Task description | When you reach the line containing "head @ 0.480", start transcribing exactly and continue through the last line of the data, skipping every picture.

#####

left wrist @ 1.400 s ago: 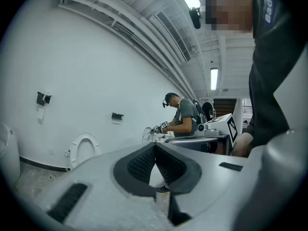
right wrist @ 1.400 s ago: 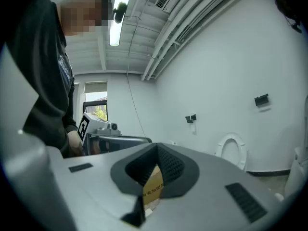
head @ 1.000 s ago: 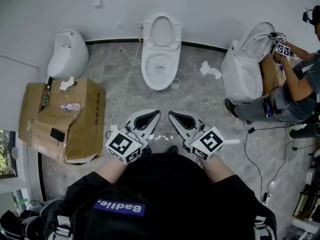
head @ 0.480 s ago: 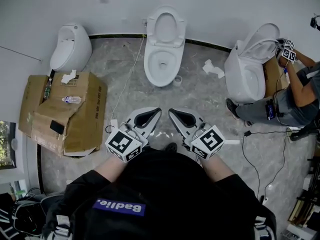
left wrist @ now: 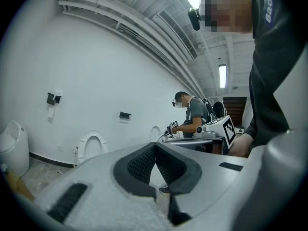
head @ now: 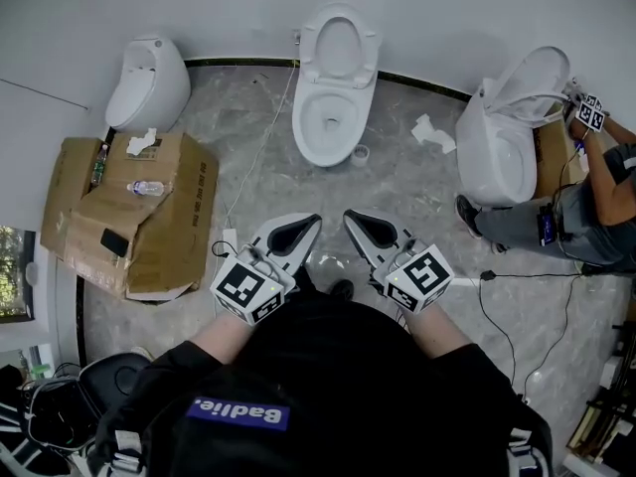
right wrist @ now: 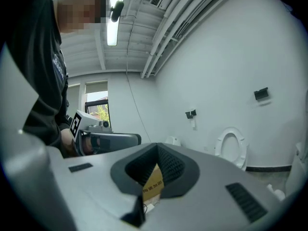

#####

Result of this exercise |
head @ 0.480 s ago: 
left wrist @ now: 
head @ now: 
right wrist @ now: 

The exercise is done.